The extreme isolation between the valleys and peaks in this region has resulted in a diverse environment and numerous small populations of unique plant and animal species. Despite the harsh living conditions in this desert, plants have adapted to the soil in order to survive. Black brush, Mormon tea, creosote bush, sagebrush and saltbush grow here. Occasionally you can see several varieties of cacti and yuccas. Lodgepole pines, junipers, pinyon pines and bristlecone pines are among the other trees found in this desert.

Mammals found in this wilderness include weasels, shrews, bats, mountain lions, bobcats, black-tailed hares, squirrels, chipmunks, mice, kangaroo rats, pronghorn antelope, bighorn sheep, and mules. The desert is also home to reptiles and birds such as the western lizard, long-nosed leopard lizard, horned toad, rattlesnakes and gophers, bald eagles, western meadowlarks and red-tailed hawks.

Alpine Lakes Loop

This over 4-kilometer loop winds through alpine forest and past scenic streams, showcasing life in the shadow of Wheeler Peak. This round-trip journey into the highland majesty of the Great Basin rewards travelers with views of two beautiful lakes, Lakes Stella and Theresa.

Bristlecone Pine Trail

The Bristlecone Trail passes through a pine forest, offering fantastic views of some ancient Bristlecone pines. the surrounding valley and Zion National Park in the distance. These pines are considered to be some of the oldest trees in the world, and some are thousands of years old.
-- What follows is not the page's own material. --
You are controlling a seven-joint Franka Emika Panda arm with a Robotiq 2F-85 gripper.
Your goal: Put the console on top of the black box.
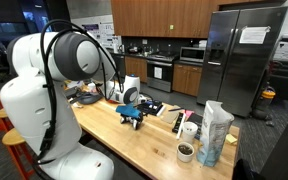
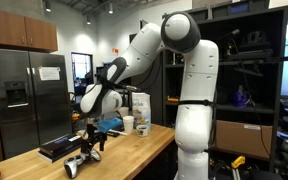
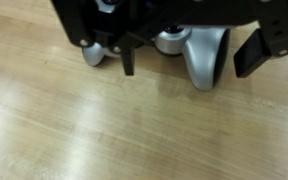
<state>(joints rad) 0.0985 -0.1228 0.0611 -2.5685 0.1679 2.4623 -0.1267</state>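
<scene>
The console (image 2: pixel 75 166) lay on the pale wooden table (image 2: pixel 136 150), just beside the black box (image 2: pixel 56 148), in a kitchen with a tall black refrigerator (image 2: pixel 24 95) behind that box. In the wrist view it sat between the spread, empty jaws of the gripper (image 3: pixel 184 68).

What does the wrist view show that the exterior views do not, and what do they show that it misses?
Only the wrist view: the console's rounded grey horn close up, framed by the open gripper's dark fingers. Only the exterior views: the black box, the refrigerator, the bag and the robot's white arm. Shared: the wooden table, the gripper and the console.
</scene>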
Mountain View Nature Trail

This is a nearly 2-kilometer trail that winds through a pine-juniper forest. The trail is commonly used for hiking and bird watching and offers spectacular views of nature. Hiking this trail is also an educational experience that will teach you about the diverse flora of the Great Basin Desert.

Lexington Arch

This is a massive limestone arch that rises above the floor of Lexington Canyon. This impressive natural arch is unique in that it is made of limestone, as opposed to the sandstone that most natural arches in the Western United States are made of.